Max has since visited Germany “quite a few times,” and he traveled to Poland with his wife in 2017. But has never returned to Borszczów. Now retired, Max spends a significant amount of his time volunteering for museums and speaking about his experiences. “Wherever they ask me, I go. Have car, will travel. I started with schools in the area and then I got courageous and started with the museums,” he explains. “I do the university and I go to Bradenton’s art school with 350 students. They insist I bring Dooby”—that is, Max’s dog.

As time passes, Max finds it increasingly important to share his story. “In 1945, there were approximately 2.7 million to 3.5 million survivors—figures aren’t too accurate because the population was so fluid at the time. But beginning this year, there are approximately fifty thousand left. Give it another five to ten years, there won’t be any left. . . . I’m afraid that eventually it’s going to disappear, nobody will remember it. And I want people to remember it. It’s my aim in life, whatever I have left, to instill it in as many young minds as possible.”

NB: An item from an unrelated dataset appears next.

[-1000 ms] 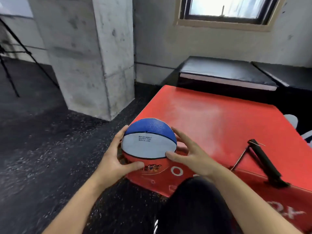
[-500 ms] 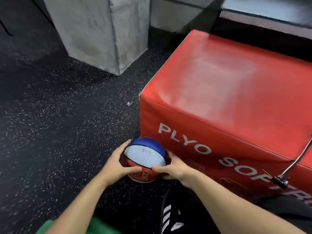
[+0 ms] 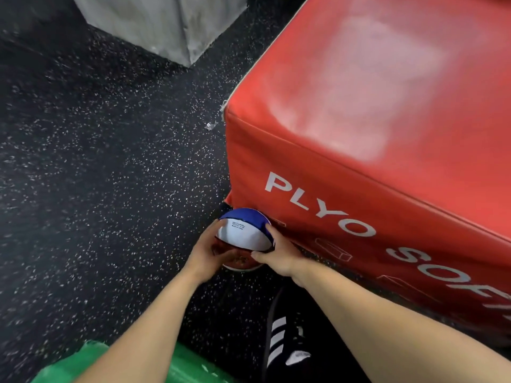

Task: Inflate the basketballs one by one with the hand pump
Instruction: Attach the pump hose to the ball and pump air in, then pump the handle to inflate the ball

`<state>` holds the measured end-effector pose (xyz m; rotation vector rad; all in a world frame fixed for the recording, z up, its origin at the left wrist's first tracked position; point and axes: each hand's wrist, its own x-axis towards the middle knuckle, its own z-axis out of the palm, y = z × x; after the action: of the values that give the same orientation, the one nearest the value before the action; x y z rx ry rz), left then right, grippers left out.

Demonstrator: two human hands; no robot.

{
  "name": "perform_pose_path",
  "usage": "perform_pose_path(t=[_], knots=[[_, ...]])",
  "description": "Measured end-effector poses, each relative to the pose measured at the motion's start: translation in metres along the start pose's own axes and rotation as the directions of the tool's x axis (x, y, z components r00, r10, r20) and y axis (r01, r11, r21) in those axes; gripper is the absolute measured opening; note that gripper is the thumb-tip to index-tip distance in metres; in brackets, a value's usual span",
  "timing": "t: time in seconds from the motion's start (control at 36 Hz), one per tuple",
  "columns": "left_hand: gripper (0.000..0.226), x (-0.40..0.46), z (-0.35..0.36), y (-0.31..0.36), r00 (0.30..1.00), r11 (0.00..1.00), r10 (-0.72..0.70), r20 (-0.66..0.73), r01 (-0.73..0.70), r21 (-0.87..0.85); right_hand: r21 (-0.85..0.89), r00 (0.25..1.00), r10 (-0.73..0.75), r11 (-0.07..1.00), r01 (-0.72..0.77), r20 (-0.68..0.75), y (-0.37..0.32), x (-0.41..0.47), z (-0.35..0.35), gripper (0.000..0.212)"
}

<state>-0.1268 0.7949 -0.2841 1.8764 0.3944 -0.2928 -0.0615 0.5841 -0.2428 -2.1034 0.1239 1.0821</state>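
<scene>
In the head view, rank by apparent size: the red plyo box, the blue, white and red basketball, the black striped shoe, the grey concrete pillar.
1. Red padded plyo box
2. Grey concrete pillar, cropped by the frame
3 and 4. Blue, white and red basketball and black white-striped shoe: look alike; the shoe is nearer, so unsure.

Ball's (image 3: 244, 234) small print too tiny to read.

Quick count: one basketball (image 3: 244, 236), blue, white and red panels, and that's the only ball in view. Two hands, left hand (image 3: 206, 252) and right hand (image 3: 278, 254), plus two bare forearms. One big red plyo box (image 3: 373, 128) with white lettering. One black shoe (image 3: 287, 346) with three white stripes. One grey concrete pillar (image 3: 166, 20). One green thing (image 3: 188, 366) at the bottom edge, can't tell what it is.
</scene>
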Motion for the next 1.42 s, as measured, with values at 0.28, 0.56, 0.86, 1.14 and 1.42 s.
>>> perform_pose_path(t=[0.28,0.56,0.86,1.14,1.42], knots=[[0.084,-0.009,-0.007,0.013,1.0,0.999,0.008,0.015,-0.007,-0.045,0.091,0.997,-0.032,0.995,0.038,-0.067,-0.002,-0.019,-0.007,0.095],[0.084,-0.046,-0.02,0.083,0.978,0.979,0.202,-0.052,-0.2,0.027,0.064,0.972,-0.185,0.978,0.196,-0.147,-0.036,-0.099,-0.043,0.08],[0.079,-0.119,0.013,0.277,0.79,0.79,0.612,-0.002,-0.612,0.045,0.092,0.739,-0.494,0.801,0.592,-0.457,-0.055,-0.281,-0.138,0.065],[0.078,-0.176,0.168,0.403,0.571,0.593,0.776,0.268,-0.805,0.002,0.075,0.574,-0.392,0.778,0.624,-0.719,0.069,-0.415,-0.231,0.064],[0.08,-0.204,0.35,0.452,0.383,0.463,0.737,0.556,-0.886,-0.003,0.194,0.283,0.014,0.761,0.62,-0.959,0.256,-0.456,-0.285,0.056]])
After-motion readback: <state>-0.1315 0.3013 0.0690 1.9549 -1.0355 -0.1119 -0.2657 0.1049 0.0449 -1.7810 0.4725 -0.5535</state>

Max started working with the Holocaust Museum and Education Center of Southwest Florida about six years ago. To him, Holocaust museums are “doing a great job.” Max is familiar with the railroad car on display at The Florida Holocaust Museum and sees it as a fantastic device for educating people. He also points out that the Houston Holocaust museum “was built 90% on Holocaust money, Survivor money. Most of the Survivors, after the war, most of them were very successful at whatever endeavor they tried.”

To Max, the fact that Survivors put so much of their own money into Holocaust museums shows how important it is to study, understand, and continue to share and educate others about the Holocaust, in order to make sure it’s never repeated and never forgotten.